The import process for this table takes a couple hours on it's own. It filters down about 40 million records spread across 50 databases into about 4 million records, and then indexes them on certain columns for searching. Even at a coupld hours it's still less than a third as long as the initial load, but we're running out of time for overnight processing, we don't control the mainframe dump, and we do control this. So I've been tasked with looking for ways to improve one the existing procedure.
Currently, the philosophy is that it's faster to load all the data from each client database and then index it afterwards in one step. Also, in the interest of avoiding bogging down other important systems in case it runs long, a couple of the larger clients are set to always run first (the main index on the table is by a clientid field). One other thing we're starting to do is load data from a few clients at a time in parallel, rather than each client sequentially.
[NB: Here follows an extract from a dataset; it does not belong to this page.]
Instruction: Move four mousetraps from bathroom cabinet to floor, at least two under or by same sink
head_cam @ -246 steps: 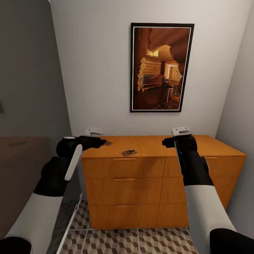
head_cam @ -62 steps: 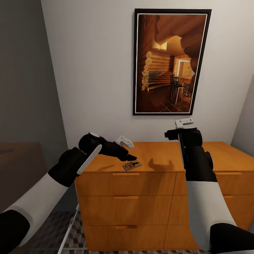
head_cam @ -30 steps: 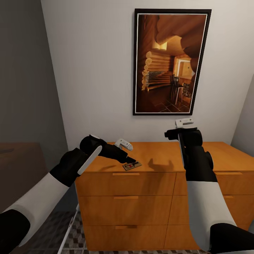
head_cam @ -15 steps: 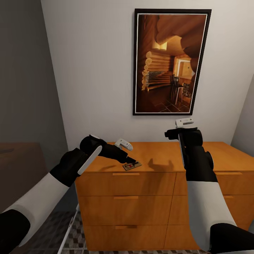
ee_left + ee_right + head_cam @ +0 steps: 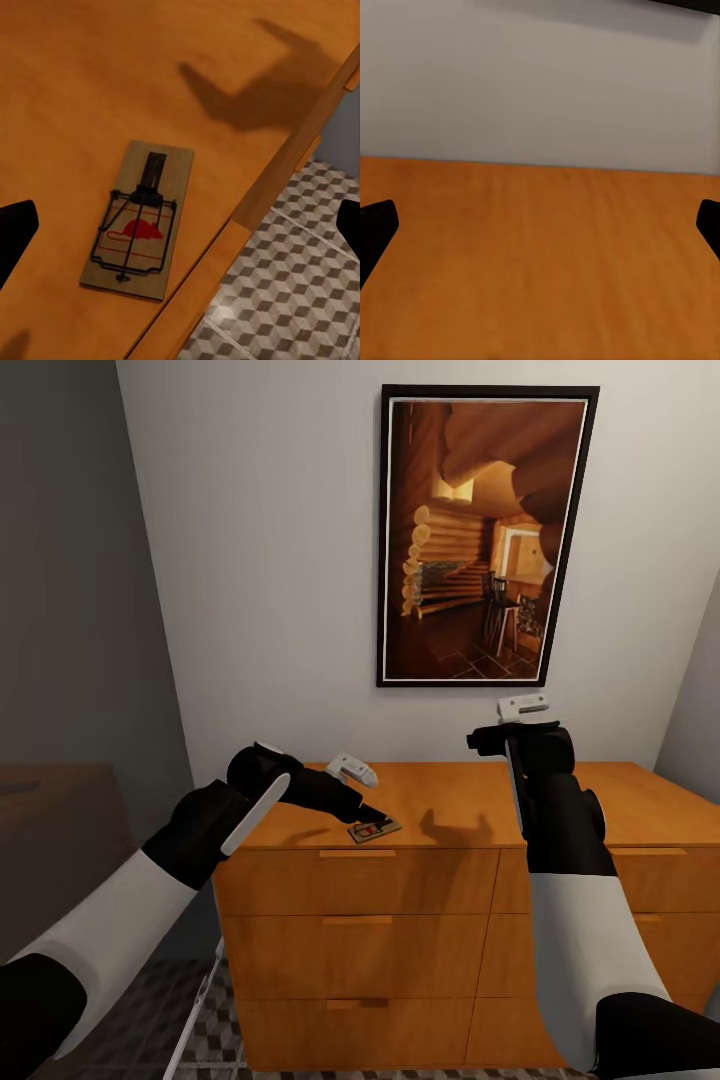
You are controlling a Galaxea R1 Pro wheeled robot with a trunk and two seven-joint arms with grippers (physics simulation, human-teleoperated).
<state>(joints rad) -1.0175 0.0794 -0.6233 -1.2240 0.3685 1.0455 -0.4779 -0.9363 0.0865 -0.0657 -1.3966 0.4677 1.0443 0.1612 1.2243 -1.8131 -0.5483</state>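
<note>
One mousetrap (image 5: 375, 828), a small tan board with dark wire and a red mouse print, lies near the front edge of the orange-brown cabinet (image 5: 440, 880). In the left wrist view the mousetrap (image 5: 139, 221) lies flat between my spread black fingertips (image 5: 15, 240). My left gripper (image 5: 367, 815) hangs open just above it, not touching. My right gripper (image 5: 478, 740) is open and empty, held above the cabinet top (image 5: 540, 262) and facing the wall. The cube-patterned bathroom floor (image 5: 285, 300) shows below the cabinet's edge. The sink is out of view.
A large framed picture (image 5: 485, 535) hangs on the white wall behind the cabinet. A grey wall (image 5: 70, 580) closes in on the left, with a thin white edge (image 5: 200, 1000) running down to the floor beside the cabinet. Drawer fronts with slim handles (image 5: 355, 853) face me.
The view has moved closer; one mousetrap shows on the cabinet where two did. My left gripper swung right and dipped over the mousetrap, and has held still for the last second.
</note>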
So my question is, what would be the most efficient way to load this table? Are we right in thinking that indexing later is better? Or should we create the indexes before importing data? Should we be loading the table in index order, to avoid massive re-ordering of pages, rather than the big clients first? Could loading in parallel make things worse by causing to much disk access all at once or removing our ability to control the order? Any other ideas?
Update
Well, something is up. I was able to do some benchmarking during the day, and there is no difference at all in the load time whether the indexes are created at the beginning or at the end of the operation, but we save the time building the index itself (it of course builds nearly instantly with no data in the table).
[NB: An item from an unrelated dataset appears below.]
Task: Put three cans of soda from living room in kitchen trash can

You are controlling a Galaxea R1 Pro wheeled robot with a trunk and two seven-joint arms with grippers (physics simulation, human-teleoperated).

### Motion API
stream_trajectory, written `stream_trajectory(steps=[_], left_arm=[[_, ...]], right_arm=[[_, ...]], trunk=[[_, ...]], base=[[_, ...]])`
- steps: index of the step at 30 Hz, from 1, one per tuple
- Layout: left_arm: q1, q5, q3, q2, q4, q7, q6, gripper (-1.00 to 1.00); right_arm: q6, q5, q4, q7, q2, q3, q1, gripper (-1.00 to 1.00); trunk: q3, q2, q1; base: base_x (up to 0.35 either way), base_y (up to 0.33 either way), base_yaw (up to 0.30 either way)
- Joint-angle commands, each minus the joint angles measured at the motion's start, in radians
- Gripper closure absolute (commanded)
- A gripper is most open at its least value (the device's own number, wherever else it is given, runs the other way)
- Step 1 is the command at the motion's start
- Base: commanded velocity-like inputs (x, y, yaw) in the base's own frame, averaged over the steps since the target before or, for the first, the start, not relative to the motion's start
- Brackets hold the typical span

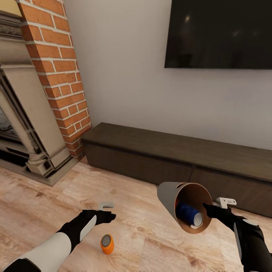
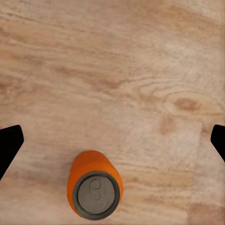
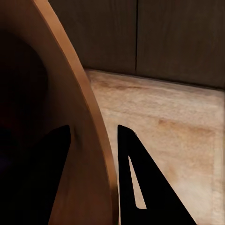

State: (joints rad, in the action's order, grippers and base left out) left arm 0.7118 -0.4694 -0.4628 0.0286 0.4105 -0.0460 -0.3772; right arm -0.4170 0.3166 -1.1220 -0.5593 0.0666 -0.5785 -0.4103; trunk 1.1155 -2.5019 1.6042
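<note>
The orange soda can [image 1: 107,244] stands upright on the light wood floor [image 1: 45,204], its grey top facing up, so its long axis is vertical; in the left wrist view the same can [image 2: 94,191] sits below the camera and off the midline between the two dark fingertips, toward the wrist side; the left gripper [image 1: 107,210] hovers above and just beyond it, jaws wide apart and holding nothing, so I judge that the next move calls for drawing back a little over the can before descending. The left arm is plainly the nearer one; the right gripper [image 1: 209,209] is clamped on the rim of the trash can [image 1: 172,196], one finger inside and one outside the wall [image 3: 86,140], holding it tilted with its mouth toward the robot; a dark blue soda can [image 1: 189,214] already lies inside; behind stand the long dark cabinet [image 1: 151,151], brick fireplace [image 1: 60,75] and TV [image 1: 219,34].
</note>
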Motion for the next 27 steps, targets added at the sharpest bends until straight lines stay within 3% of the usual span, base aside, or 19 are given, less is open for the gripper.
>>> stream_trajectory(steps=[1, 10, 18, 27], left_arm=[[0.000, 0.000, 0.000, -0.002, 0.000, 0.002, 0.000, -1.00], [0.002, 0.000, -0.002, -0.007, 0.001, 0.008, -0.003, -1.00], [0.002, -0.001, -0.002, -0.006, -0.001, 0.009, -0.003, -1.00], [0.002, 0.000, -0.002, -0.005, -0.004, 0.010, -0.002, -1.00]], right_arm=[[-0.005, -0.014, -0.002, -0.005, 0.000, 0.002, -0.001, 1.00], [-0.038, -0.008, -0.015, -0.006, 0.007, 0.008, -0.015, 1.00], [-0.155, -0.010, -0.150, -0.017, 0.008, 0.011, -0.025, 1.00], [-0.181, -0.009, -0.174, -0.018, 0.009, 0.014, -0.071, 1.00]], trunk=[[0.004, 0.000, 0.000], [0.039, -0.002, 0.004], [0.070, -0.004, 0.008], [0.104, -0.006, 0.012]], base=[[0.000, 0.000, 0.000], [0.000, 0.000, 0.000], [0.000, 0.000, 0.000], [0.000, 0.000, 0.000]])
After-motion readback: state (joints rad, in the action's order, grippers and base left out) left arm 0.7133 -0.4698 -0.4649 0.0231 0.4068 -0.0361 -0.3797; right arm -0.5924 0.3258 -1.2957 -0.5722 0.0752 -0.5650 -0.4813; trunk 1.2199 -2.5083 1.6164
I have worked with loading bulk sets of data in SQL Server quite a bit and did some performance testing on the Index on while inserting and the add it afterwards. I found that BY FAR it was much more efficient to create the index after all data was loaded. In our case it took 1 hour to load with the index added at the end, and 4 hours to add it with the index still on.
I think the key is to get the data moved as quick as possible, I am not sure if loading it in order really helps, do you have any stats on load time vs. index time? If you do, you could start to experiment a bit on that side of things.
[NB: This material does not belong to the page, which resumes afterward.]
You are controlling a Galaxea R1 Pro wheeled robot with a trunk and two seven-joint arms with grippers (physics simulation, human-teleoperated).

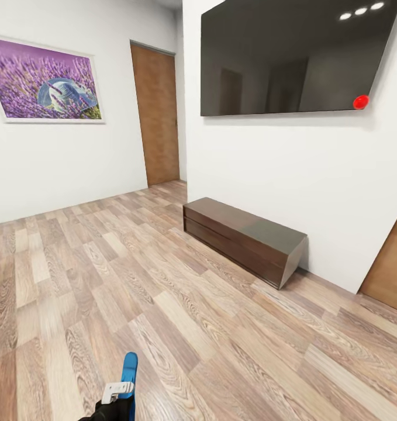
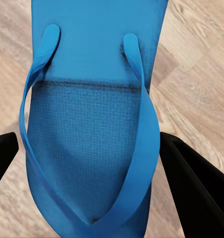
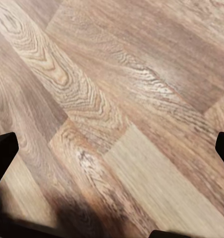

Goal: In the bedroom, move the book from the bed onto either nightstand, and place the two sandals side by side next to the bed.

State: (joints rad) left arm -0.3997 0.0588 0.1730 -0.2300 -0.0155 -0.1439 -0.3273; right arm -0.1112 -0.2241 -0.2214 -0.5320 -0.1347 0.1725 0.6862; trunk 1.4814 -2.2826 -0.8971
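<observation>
My left pincer grips one sandal by its sides, carried above the floor toward the bed; my right pincer hangs open, empty.

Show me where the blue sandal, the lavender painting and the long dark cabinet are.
sandal (image 2: 87, 129): left wrist view, on its textured footbed between the straps.
lavender painting (image 1: 43, 80): head view, middle of the canvas.
long dark cabinet (image 1: 245, 225): head view, on its top surface.
</observation>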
Loading with the indexes dropped is better as a live index will generate several I/O's for every row in the database. 4 million rows is small enough that you would not expect to get a significant benefit from table partitioning.
You could get a performance win by using bcp to load the data into the staging area and running several tasks in parallel (SSIS will do this). Write a generic batch file wrapper for bcp that takes the file path (and table name if necessary) and invoke a series of jobs in half a dozen threads with 'Execute Process' tasks in SSIS. For 50 jobs it's probably not worth trying to write a data-driven load controller process. Wrap these tasks up in a sequence container so you don't have to maintain all of the dependencies explicitly.
You should definitely drop and re-create the indexes as this will greatly reduce the amount of I/O during the process.
If the 50 sources are being treated identically, try loading them into a common table or building a partitioned view over the staging tables.
Index at the end, yes. Also consider setting the log level setting to BULK LOGGED to minimize writes to the transaction log. Just remember to set it back to FULL after you've finished.
To the best of my knowledge, you are correct - it's much better to add the records all at once and then index once at the end.